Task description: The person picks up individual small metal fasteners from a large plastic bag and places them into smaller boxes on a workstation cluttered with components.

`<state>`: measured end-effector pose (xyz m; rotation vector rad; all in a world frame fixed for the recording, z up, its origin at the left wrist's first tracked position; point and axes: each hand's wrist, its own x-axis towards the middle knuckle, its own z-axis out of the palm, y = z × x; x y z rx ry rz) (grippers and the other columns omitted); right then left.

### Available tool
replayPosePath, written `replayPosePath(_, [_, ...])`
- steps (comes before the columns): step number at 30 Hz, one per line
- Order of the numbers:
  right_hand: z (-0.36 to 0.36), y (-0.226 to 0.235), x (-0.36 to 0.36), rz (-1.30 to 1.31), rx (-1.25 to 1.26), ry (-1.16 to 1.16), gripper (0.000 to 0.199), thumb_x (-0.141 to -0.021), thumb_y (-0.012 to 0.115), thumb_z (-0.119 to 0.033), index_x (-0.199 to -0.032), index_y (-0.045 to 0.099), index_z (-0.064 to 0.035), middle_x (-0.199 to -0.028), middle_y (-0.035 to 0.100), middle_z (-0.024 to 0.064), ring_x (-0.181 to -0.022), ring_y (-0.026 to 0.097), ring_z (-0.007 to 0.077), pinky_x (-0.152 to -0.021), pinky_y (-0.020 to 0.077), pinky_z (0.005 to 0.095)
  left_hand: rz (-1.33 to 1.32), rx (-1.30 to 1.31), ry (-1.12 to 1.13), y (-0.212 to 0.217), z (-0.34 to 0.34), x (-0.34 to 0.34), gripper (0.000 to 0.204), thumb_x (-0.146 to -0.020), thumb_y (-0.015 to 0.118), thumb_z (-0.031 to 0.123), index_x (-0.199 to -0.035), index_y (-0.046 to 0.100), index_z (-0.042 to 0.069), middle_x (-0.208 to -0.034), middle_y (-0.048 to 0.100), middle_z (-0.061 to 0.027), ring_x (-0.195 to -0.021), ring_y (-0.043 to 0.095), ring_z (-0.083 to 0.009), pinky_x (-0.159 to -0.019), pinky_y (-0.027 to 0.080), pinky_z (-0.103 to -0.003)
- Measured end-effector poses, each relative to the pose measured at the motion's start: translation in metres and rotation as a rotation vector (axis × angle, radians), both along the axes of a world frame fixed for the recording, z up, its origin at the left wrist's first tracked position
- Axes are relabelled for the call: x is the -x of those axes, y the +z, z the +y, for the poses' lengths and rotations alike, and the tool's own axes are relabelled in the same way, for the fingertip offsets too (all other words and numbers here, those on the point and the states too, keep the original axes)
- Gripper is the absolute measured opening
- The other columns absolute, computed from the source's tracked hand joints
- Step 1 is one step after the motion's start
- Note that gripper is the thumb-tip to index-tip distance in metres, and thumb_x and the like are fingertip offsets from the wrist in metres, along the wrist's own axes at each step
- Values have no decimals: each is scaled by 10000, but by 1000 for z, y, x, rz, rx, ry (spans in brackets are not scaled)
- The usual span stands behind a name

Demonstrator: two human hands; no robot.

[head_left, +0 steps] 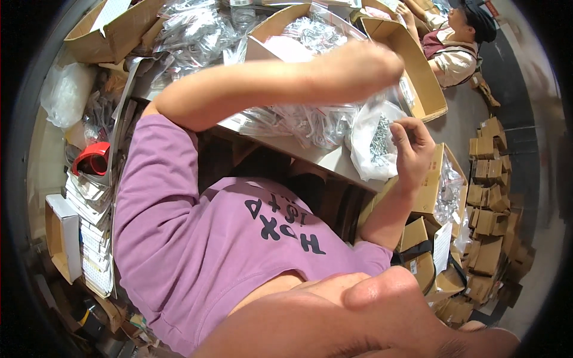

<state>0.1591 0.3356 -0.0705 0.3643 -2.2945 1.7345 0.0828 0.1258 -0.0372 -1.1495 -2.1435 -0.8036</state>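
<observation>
Up front over the pale surface [322, 156], right hand [413, 144] with grip pinched shut on a clear plastic bag of small metal screws [376, 143], left hand [358, 68] closed on that bag's upper edge, blurred, beside heaped bagged hardware [298, 122] and an open cardboard box [418, 71].

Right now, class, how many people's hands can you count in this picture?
2 clearly: the left hand raised over the clear bags, and the right hand pinching a white bag of screws. The co-worker's hands are hidden.
</observation>
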Motion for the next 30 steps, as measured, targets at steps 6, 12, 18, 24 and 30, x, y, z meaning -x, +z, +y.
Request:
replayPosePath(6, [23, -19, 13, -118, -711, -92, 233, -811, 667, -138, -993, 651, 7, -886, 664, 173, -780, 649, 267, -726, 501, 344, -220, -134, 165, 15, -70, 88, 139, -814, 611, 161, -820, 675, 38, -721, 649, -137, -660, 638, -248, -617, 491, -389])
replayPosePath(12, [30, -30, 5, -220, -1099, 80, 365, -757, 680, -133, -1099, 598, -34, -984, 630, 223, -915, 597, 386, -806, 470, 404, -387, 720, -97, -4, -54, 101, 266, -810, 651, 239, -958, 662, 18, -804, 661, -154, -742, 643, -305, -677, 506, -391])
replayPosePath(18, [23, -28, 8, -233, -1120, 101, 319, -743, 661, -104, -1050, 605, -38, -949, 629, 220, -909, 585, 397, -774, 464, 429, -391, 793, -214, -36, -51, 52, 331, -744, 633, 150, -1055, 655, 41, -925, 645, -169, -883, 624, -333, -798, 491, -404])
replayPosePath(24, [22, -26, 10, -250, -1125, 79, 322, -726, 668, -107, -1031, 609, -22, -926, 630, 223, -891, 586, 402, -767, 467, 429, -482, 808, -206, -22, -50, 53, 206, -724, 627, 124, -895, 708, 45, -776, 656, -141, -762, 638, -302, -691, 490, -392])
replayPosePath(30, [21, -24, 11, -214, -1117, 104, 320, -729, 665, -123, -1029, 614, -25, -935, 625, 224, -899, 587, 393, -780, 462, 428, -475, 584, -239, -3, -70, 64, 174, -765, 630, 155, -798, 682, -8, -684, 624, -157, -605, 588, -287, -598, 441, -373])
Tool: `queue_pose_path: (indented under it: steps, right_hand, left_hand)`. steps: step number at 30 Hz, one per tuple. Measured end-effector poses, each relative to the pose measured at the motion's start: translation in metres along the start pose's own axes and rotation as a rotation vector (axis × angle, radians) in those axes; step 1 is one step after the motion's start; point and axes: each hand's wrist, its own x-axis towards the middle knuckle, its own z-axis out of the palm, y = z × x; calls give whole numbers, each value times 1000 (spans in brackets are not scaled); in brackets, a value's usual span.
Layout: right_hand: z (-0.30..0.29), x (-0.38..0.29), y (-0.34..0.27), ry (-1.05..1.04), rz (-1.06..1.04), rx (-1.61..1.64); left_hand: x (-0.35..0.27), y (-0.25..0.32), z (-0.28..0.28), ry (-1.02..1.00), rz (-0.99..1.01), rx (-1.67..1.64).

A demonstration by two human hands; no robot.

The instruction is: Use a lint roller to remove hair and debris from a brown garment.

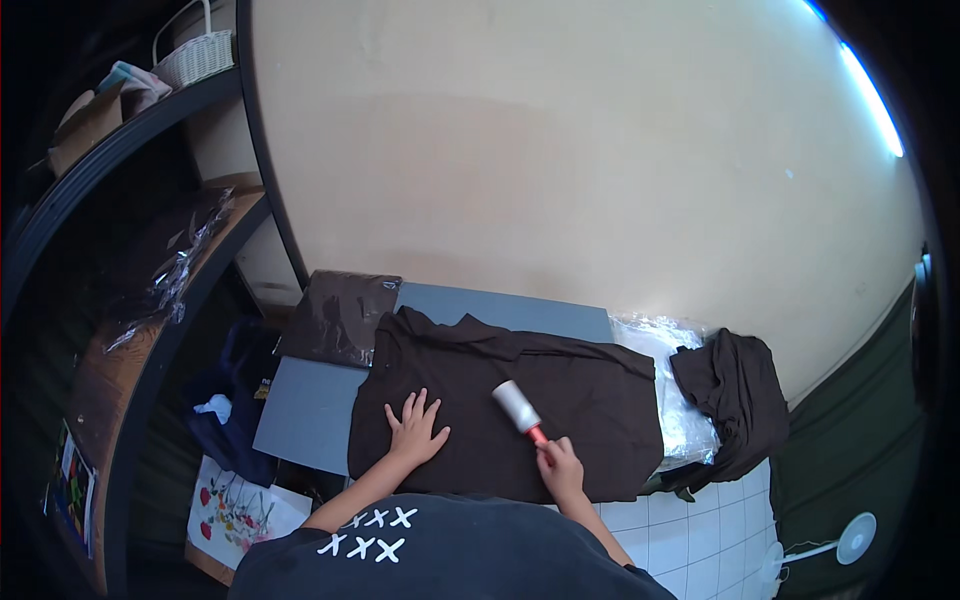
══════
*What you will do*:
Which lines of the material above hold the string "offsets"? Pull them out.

*Result for this exercise*:
- Axes are relabelled for the call: x is the -x of those axes, y the +z, z the +y, for the poses' lengths and rotations alike, and the tool's own axes are relabelled in the same way, for the fingertip offsets too (all other words and numbers here, those on the point and the states too, keep the original axes)
- Note that gripper is the thumb-tip to index-tip distance in metres, and thumb_x and the like are fingertip offsets from the wrist in metres, along the wrist's own axes at each step

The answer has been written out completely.